Kumar joined NDTV as a translator in 1996 and has been associated the company ever since. His shows – Hum Log, Ravish ki Report, Des Ki Baat and Prime Time – have garnered widespread appreciation over the years. He has won the Ramnath Goenka Excellence in Journalism Award twice, as well as the Ramon Magsaysay Award in 2019.

Kumar announced his resignation through a video on his YouTube channel, and said he would be posting more regularly on this channel going forward. In the video, Kumar refers to today’s age as ‘Bhasmayug’, when everything good about the profession of journalism is slowly being destroyed.

“There are many different channels in today’s India, going by different names, but they are all ‘godi media’. The ecosystem and atmosphere for journalism is being destroyed,” he continued.

“At this time, I don’t want to say anything about my organisation,” Kumar said. “Because when one is emotional, one is not objective. I have spent 26-27 years in NDTV. A journey like that has many ups and downs.”

Hope, Kumar says, lies not in institutions now but in the people, in movements like Shaheen Bagh and the farmers’ protest. “Today, some people think that society is entirely in their hands, that the people don’t have any value. By finishing the media, the opposition and the people are also being finished. But this won’t last forever. One day, when the people get worn out their hatred, then they will look for a new land, they will remember a certain journalist. You will make the road out of this hate. You have to make it.”

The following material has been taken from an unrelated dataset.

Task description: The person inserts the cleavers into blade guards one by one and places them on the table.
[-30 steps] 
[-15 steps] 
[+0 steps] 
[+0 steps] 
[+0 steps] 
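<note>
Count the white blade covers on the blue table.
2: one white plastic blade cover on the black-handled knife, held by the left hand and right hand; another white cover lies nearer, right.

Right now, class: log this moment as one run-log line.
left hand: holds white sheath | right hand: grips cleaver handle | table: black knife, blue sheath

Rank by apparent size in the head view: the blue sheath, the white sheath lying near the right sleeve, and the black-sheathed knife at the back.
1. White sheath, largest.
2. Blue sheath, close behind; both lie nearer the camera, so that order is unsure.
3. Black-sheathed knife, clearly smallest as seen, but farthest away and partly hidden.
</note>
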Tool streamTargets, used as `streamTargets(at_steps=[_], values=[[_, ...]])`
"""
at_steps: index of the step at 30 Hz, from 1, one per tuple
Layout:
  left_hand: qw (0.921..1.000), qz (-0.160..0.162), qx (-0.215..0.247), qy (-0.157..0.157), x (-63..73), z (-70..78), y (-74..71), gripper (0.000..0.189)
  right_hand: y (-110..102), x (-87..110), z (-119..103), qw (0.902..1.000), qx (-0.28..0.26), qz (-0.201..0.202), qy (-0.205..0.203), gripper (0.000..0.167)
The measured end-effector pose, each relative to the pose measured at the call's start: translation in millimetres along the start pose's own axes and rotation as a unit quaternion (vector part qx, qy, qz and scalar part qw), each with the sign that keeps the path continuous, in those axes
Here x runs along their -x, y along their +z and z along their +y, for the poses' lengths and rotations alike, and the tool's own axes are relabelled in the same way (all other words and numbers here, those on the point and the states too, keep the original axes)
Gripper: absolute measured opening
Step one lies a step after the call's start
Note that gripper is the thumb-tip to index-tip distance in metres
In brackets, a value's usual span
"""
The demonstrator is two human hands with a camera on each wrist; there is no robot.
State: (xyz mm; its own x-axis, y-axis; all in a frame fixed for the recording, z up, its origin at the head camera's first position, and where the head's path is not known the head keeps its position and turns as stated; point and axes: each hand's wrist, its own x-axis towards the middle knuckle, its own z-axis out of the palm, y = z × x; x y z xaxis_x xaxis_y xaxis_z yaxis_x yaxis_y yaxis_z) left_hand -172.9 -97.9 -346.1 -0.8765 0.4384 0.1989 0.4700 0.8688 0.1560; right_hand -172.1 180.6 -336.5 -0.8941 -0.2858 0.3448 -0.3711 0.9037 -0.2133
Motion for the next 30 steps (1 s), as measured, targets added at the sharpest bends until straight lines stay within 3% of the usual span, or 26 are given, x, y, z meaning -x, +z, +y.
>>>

NDTV was founded in the 1980s, as the first independent news network in the country. Before that, state-run Doordarshan was the only TV news channel that had a large reach. Radhika Roy was the channel’s founder, and her husband Prannoy joined her soon after and became one of the faces of the channel.

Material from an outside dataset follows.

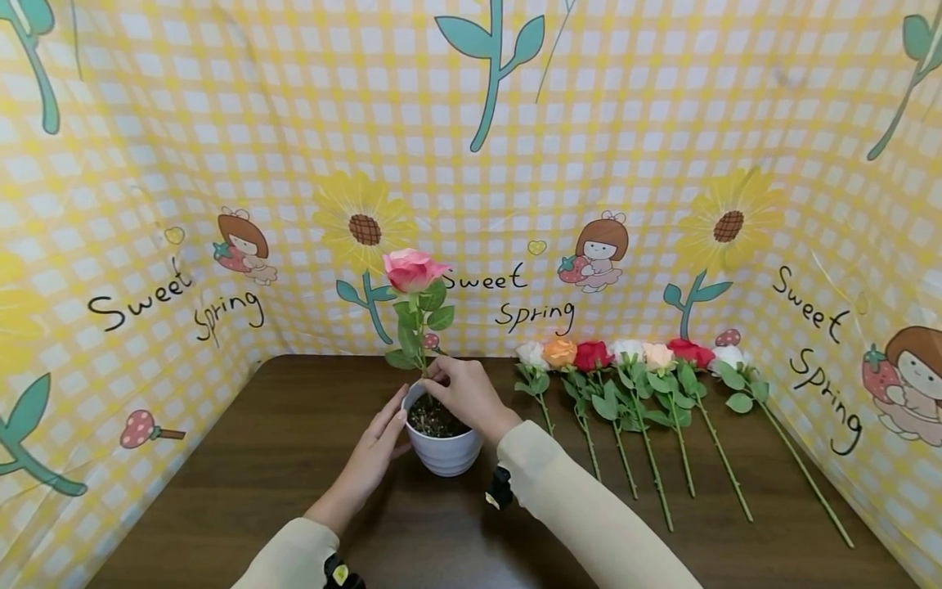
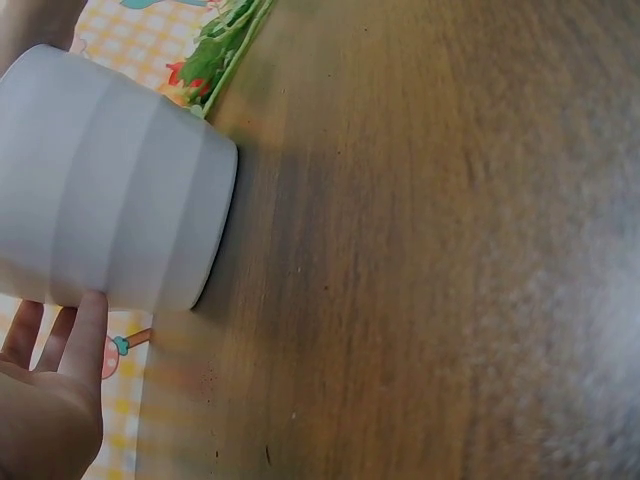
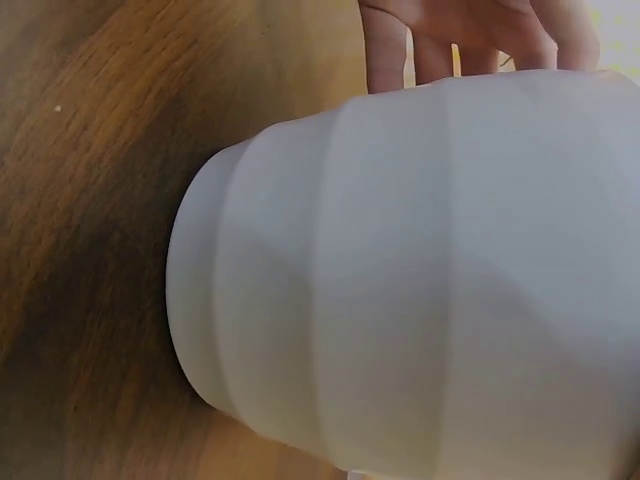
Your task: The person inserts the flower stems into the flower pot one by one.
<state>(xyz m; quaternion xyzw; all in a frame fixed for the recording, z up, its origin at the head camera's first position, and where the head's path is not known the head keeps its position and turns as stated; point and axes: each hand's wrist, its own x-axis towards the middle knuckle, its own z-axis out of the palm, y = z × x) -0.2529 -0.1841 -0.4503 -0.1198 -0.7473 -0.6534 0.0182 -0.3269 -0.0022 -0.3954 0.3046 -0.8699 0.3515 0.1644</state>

As a long profile of the channel and its founders on The Caravan pointed out in 2015, the channel’s fortunes changed once the TV media landscape became more crowded. Many of the anchors and editors trained in NDTV branched out to launch their own channels. Towards the end of the 2000s, NDTV fired dozens of employees to try and cut costs. A number of financial transactions carried out by the Roys on NDTV’s behalf from the mid 2000s onwards have also been scrutinised by government agencies. RRPR – the holding company that the Roys have now resigned as directors of – was at the centre of many of these complicated transactions. Over the years, it became unclear how much financial control the Roys actually had over the company.

As The Wire has reported:

“In June 2008, NDTV raised a loan of Rs 540 crore from Indiabulls Financial Services Private Limited. While incurring the loan, the Roys pledged their shareholding in NDTV as security. Barely four months later in October 2008, the Roys took another loan of Rs 375 crore from ICICI Bank to pay off the earlier loan disbursed by Indiabulls Housing Finance. This loan was doled out at an eye-popping rate of 19% per annum, and the Roys encumbered their entire shareholding in NDTV to secure this loan. They also signed non-disposal undertakings with the bank.

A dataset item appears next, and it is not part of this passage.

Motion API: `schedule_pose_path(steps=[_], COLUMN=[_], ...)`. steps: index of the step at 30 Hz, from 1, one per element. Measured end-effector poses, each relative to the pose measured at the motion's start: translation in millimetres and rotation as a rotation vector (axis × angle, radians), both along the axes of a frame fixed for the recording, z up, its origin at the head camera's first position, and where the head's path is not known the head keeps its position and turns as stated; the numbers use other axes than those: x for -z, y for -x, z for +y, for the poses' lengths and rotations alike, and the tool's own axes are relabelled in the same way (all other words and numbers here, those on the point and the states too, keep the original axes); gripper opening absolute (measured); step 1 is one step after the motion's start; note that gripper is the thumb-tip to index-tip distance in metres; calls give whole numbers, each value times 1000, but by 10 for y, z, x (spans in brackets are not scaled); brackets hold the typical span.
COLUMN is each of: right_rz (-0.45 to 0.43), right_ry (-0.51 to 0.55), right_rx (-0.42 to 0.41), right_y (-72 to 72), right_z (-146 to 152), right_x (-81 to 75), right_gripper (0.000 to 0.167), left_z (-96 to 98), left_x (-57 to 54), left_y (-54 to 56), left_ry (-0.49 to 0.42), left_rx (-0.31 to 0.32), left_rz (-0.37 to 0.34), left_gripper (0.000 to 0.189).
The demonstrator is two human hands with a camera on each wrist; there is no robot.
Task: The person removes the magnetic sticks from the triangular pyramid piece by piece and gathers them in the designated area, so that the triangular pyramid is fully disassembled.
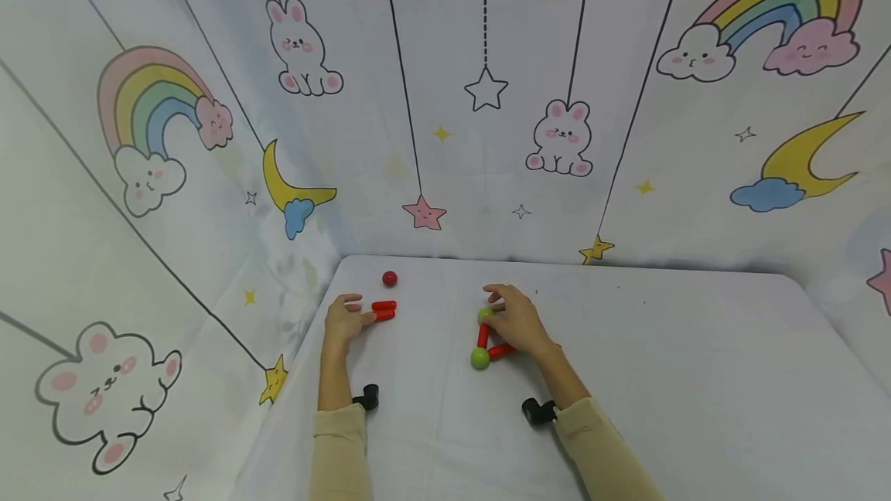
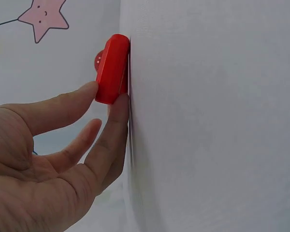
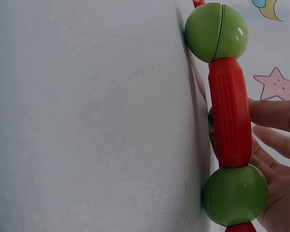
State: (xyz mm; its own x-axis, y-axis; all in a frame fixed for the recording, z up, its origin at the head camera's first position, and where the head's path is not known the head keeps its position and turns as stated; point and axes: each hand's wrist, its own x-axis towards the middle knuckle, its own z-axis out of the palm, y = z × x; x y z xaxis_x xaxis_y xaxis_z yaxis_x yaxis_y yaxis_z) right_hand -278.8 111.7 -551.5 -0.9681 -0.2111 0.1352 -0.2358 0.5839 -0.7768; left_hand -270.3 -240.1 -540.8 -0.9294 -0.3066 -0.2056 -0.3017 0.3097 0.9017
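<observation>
In the head view my left hand [image 1: 346, 321] is at two short red rods [image 1: 384, 305] lying side by side on the left of the table. The left wrist view shows its thumb and a finger pinching the end of a faceted red toy rod [image 2: 113, 67]. My right hand [image 1: 518, 323] grips a ball-and-rod toy frame near its far green ball [image 1: 484, 315]. Red rods join at a nearer green ball [image 1: 480, 359]. Close up, one red rod [image 3: 230, 113] runs between two green balls and hides part of the right fingers.
A red ball [image 1: 390, 278] lies beyond the loose rods. White cloth covers the table [image 1: 696, 377], and a printed curtain [image 1: 459, 153] rises along its back edge. Dark wrist cameras [image 1: 539, 411] sit by both wrists, low over the cloth.
</observation>
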Motion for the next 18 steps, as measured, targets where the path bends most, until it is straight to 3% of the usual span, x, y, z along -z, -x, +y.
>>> schedule_pose_path(steps=[11,18], right_rz=[-14,-30], right_ry=[-20,-32], right_rx=[-31,-67], right_y=[-3,-52], right_z=[-12,39], right_x=[-33,-163], right_gripper=[61,60], left_z=[20,39], left_x=[64,92], left_y=[31,48], left_ry=[137,135], left_rx=[-29,-36], left_rz=[48,56], left_gripper=[56,53])
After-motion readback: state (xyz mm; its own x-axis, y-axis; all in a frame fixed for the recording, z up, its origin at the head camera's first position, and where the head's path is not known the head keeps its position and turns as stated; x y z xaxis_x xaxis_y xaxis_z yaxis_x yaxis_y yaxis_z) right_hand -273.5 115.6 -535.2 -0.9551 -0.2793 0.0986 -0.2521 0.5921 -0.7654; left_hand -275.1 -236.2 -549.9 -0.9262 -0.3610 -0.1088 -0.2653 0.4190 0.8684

In July 2009, the NDTV promoters, once again, took a loan of Rs 350 crore from VCPL in order to repay the loan taken from ICICI Bank. This loan was disbursed at zero interest rate. Subsequently, VCPL advanced Rs 350 crore to RRPR holdings, which, rightfully, paid off ICICI Bank.

Simultaneously, two call option agreements were executed between RRPR and VCPL, which gave it the right to purchase 1,63,05,404 shares or 26% stake in NDTV at a price of Rs 214.65 per share. VCPL also advanced another loan of Rs 53.85 crore to NDTV promoters.”

Newslaundry reported that the loan taken from VCPL had in turn been funded by Reliance. VCPL’s loan to RRPR came from Shinano Retail private limited, a wholly-owned subsidiary of Reliance. VCPL later repaid the loan it had taken from Reliance, though NDTV had not repaid VCPL.

In August this year, the Adani group announced that it has purchased VPCL. The acquisition of VCPL clears the way for the Adani group to cement its control over NDTV. Many have suggested this is a big blow to the channel’s independence.